Crappity, crappity, crappity, crap.

I knew he’d probably be deploying soon. After all, he was next on the list. I just hoped…well…I just hoped that maybe it would be awhile.

When Tom came home his face was grim.

“Where and when?” I sighed. A part of me was hoping a grin would suddenly form on his face and he’d shout, “Fooled ya!” (Had he done that he’d have gotten my a purse thrown at his head. And it would have hurt because I have all sorts of crap in there.)

But no. It was not a joke. He let me know where (I cannot specify due to OPSEC) and when.

Basically, all I can say is he’ll be gone most of May for training, then back for most of June and then he’s gone for six months.

It sucks.

It seems like he just got back from his year long stint in Korea. But no, really, he’s been back since August. It was only a matter of time before he had to go again. Such is the life in the military. There are people who have it worse…some are gone for a year and a half at a time. Every couple of months. But I do want to point out that even though my husband is Air Force, it doesn’t mean he has it easy. He’s not one of those people who sit behind a desk or get bronze stars for doing their job in finance. He’s a K9 handler so he’s out with his dog.
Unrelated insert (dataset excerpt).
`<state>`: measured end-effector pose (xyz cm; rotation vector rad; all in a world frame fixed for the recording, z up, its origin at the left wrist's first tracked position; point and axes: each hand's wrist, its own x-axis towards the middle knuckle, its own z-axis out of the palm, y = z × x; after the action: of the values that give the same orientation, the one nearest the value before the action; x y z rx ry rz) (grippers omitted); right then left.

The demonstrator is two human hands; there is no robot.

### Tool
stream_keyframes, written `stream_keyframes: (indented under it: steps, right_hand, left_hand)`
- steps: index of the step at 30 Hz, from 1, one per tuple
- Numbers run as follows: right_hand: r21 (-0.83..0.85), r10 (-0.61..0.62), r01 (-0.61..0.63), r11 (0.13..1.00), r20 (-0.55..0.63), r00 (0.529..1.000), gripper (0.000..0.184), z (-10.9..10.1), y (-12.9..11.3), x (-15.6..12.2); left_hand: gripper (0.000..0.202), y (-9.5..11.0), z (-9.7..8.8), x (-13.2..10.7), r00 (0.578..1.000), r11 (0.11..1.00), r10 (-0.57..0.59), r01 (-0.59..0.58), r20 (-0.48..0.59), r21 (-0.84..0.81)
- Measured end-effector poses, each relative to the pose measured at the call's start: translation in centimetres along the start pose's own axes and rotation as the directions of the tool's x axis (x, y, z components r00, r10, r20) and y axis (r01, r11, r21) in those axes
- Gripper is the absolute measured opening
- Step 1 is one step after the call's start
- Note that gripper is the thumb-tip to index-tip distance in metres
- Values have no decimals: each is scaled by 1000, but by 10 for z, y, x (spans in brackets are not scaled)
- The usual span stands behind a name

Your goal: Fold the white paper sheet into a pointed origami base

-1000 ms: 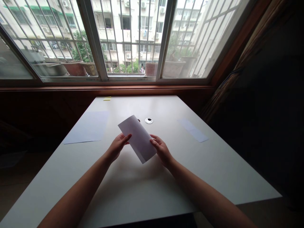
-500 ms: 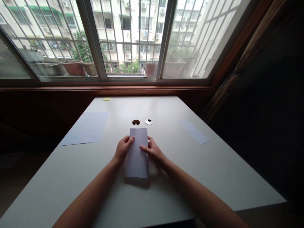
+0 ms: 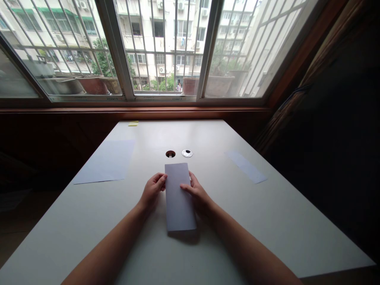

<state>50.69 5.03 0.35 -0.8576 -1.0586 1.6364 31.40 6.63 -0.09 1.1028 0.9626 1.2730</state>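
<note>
A folded sheet of white paper [image 3: 179,208], long and narrow, is held just above the table, its shadow falling under the near edge. My left hand [image 3: 152,190] pinches its upper left edge between thumb and curled fingers. On the other side, my right hand [image 3: 198,194] grips the right edge, thumb lying on the paper's face and the other fingers behind it, mostly hidden. The paper leans slightly, with its lower end toward the right.
The white table [image 3: 255,221] reaches to the window sill. A larger paper sheet [image 3: 108,162] lies left, a narrow paper strip [image 3: 246,166] right. Ahead are a round cable hole [image 3: 170,154] and its metal cover [image 3: 187,153]. A yellow sticky note [image 3: 133,123] lies at the far edge.
The folded paper has moved a little right and nearer to me, and its lower end has turned rightward. My left thumb has shifted from its face to its edge.
</note>
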Motion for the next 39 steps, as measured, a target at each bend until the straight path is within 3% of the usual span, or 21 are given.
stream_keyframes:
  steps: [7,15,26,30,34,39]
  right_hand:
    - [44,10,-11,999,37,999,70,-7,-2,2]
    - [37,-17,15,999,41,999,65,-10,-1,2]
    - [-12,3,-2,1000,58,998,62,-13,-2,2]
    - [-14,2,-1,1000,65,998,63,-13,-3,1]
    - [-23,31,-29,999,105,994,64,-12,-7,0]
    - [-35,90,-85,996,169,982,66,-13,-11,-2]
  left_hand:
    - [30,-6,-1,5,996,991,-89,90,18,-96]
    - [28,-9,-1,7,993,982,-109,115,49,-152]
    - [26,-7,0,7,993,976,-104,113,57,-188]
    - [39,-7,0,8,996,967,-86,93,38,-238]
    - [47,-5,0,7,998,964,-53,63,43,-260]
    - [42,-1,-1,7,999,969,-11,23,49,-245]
This means he won’t be here for any holidays. No Halloween. No Thanksgiving. No Christmas.

On the plus, my parents live only 7 hours away so if I need anything, they can be here.

I also have friends.

So we’ll be okay. We can do this.

If I can get through a year then surely I’ll be fine with six months.

46 comments:

  1. I remember life as an army wife. I still watch my closest friends go through the same feelings. I am so sorry he won't be home for the holidays, but like you said... you can do it. 6 months is a heck of a lot better then 12 or 15 months.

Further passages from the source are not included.